At the bottom of fact-checking, you need to compare the map with the territory. Just comparing two maps won’t do enough. It can tell you which maps are more similar and which are less, perhaps you could do some kind of cluster analysis on them… but you would still need to have deep trust in some specific map, to decide that this cluster is the correct one; or perhaps medium-level trust in a group of independent maps, which you would find belonging to the same cluster, which would tell you that this is the correct one. -- I am not sure if something like this can literally be done, but it feels like a good metaphor for how I evaluate the truth of things where I can’t see the territory. Or at least this is what I tell myself.
In political debates very rarely, because it’s time consuming, and when I already have enough data to make a conclusion, no one cares anymore. And outside of the LW community, almost no one would care about the data anyway. This is a thing I believe contributes a lot to irrationality: changing topics too quickly, so that after you collect some data and make some verification, it’s no longer important because the debate has already moved on a different topic. (One of the reasons I think having too much new content on LW is actualy not a good thing. It then becomes more important to respond quickly than to respond correctly.)

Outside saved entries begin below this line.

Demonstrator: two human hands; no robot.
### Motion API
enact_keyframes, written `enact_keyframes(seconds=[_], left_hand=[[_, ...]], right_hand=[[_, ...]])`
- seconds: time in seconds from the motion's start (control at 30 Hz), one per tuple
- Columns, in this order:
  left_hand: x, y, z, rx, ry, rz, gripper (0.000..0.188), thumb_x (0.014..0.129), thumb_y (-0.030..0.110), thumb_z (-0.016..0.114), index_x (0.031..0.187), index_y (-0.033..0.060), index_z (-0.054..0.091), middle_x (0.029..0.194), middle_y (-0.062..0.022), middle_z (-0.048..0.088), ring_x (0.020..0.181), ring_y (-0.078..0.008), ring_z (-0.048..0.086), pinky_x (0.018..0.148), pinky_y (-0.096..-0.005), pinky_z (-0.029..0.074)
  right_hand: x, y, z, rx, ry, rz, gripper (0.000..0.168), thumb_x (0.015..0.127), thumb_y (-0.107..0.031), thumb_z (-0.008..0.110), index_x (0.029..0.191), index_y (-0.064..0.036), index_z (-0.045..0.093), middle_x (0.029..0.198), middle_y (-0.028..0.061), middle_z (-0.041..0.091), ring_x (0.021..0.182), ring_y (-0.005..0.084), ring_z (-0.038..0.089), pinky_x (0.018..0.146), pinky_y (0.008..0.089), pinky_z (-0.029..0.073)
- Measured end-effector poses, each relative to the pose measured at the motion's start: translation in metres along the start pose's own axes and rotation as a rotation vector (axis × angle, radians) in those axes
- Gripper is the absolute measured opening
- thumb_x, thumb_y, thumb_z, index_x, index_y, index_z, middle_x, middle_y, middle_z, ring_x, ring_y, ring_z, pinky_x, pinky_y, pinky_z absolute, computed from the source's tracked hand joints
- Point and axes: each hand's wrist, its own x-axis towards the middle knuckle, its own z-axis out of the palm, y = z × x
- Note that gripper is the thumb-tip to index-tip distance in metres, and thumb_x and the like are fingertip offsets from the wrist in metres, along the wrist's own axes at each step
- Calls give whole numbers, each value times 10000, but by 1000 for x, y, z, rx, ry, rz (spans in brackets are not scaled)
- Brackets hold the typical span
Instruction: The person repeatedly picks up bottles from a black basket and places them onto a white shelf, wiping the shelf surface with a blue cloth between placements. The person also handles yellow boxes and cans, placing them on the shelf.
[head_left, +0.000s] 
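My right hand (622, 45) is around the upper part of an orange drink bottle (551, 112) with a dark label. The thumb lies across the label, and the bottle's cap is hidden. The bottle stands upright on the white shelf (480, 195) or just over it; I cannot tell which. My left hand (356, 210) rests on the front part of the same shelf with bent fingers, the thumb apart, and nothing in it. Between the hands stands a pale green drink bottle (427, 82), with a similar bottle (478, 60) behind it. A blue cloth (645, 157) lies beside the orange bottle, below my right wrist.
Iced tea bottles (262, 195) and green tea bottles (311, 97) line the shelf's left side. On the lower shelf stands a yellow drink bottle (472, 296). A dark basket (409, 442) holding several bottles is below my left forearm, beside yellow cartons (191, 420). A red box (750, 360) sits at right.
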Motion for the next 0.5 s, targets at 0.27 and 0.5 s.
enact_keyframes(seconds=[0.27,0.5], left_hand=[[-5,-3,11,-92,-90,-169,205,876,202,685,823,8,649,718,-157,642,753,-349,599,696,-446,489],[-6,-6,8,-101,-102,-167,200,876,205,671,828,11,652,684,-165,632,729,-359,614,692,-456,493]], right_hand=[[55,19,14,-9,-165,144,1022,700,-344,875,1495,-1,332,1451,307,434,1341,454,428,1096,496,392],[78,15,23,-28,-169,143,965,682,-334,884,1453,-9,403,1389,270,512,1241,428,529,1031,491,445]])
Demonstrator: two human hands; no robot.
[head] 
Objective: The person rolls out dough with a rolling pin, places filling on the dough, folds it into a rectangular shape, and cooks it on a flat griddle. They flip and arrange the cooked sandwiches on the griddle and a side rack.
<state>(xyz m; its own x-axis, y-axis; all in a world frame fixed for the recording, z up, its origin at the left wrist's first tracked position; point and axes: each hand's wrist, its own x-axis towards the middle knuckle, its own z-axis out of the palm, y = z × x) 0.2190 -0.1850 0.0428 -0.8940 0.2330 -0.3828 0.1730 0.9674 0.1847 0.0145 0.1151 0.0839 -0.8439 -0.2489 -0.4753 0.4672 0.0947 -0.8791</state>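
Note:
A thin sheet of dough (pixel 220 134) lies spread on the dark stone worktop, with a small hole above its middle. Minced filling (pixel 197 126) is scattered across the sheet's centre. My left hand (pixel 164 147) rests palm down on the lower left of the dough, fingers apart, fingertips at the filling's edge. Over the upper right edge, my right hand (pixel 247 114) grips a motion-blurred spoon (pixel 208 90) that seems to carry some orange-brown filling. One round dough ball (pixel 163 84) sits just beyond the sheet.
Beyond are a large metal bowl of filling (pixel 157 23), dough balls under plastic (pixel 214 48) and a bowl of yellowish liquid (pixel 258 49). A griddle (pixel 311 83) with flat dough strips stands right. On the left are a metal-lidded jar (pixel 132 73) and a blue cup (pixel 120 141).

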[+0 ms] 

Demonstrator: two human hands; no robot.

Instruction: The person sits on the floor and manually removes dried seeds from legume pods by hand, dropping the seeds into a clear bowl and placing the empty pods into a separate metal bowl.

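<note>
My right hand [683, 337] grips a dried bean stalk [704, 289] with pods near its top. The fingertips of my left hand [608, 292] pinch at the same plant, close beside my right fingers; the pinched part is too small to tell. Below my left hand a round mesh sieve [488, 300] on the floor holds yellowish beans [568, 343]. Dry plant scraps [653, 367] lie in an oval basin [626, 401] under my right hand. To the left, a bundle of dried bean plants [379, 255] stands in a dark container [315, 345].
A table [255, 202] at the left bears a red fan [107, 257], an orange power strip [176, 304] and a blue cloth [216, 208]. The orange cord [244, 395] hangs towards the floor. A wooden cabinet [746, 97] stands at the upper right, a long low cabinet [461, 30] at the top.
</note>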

Also, some people do the annoying thing when you show them the facts contradicting their beliefs, and they tell you “okay, you are technically right about this detail, but you are still wrong, because...” and then comes a tone argument, or shifting a goalpost, or some kind of mind-reading… simply, even being able to prove facts beyond reasonable doubt doesn’t help you win a debate. Yeah, winning debate is not the most important thing, but it would feel nice to receive some reward for doing the fact checking. Instead, the people who were factually wrong still provide each other emotional rewards for being the good guys, despite being technically wrong on some unimportant detail. Well, reinforcements matter; doing rationality alone is difficult.
You shouldn’t think of people (aka internet users) as an undifferentiated mass. There are multiple competitions on the ’net for different population segments. For example, SSC isn’t really competing with the see-Kylie-Jenner-naked people. There isn’t going to be one single equilibrium.
Oh, dear. I hate to break it to you, but...
In the usual way. You imagine people selling bridges didn’t exist before the ’net? What do you think the whole science thing is about? Internet actually makes it a lot easier to check whether something being told to you is a lie.
Yes, and that’s fine. Information hygiene is mundane, like brushing your teeth—or resisting the urge to burrow into a hospital’s infectious-waste trash pile.
Saving the world from bad information is a… dangerous approach.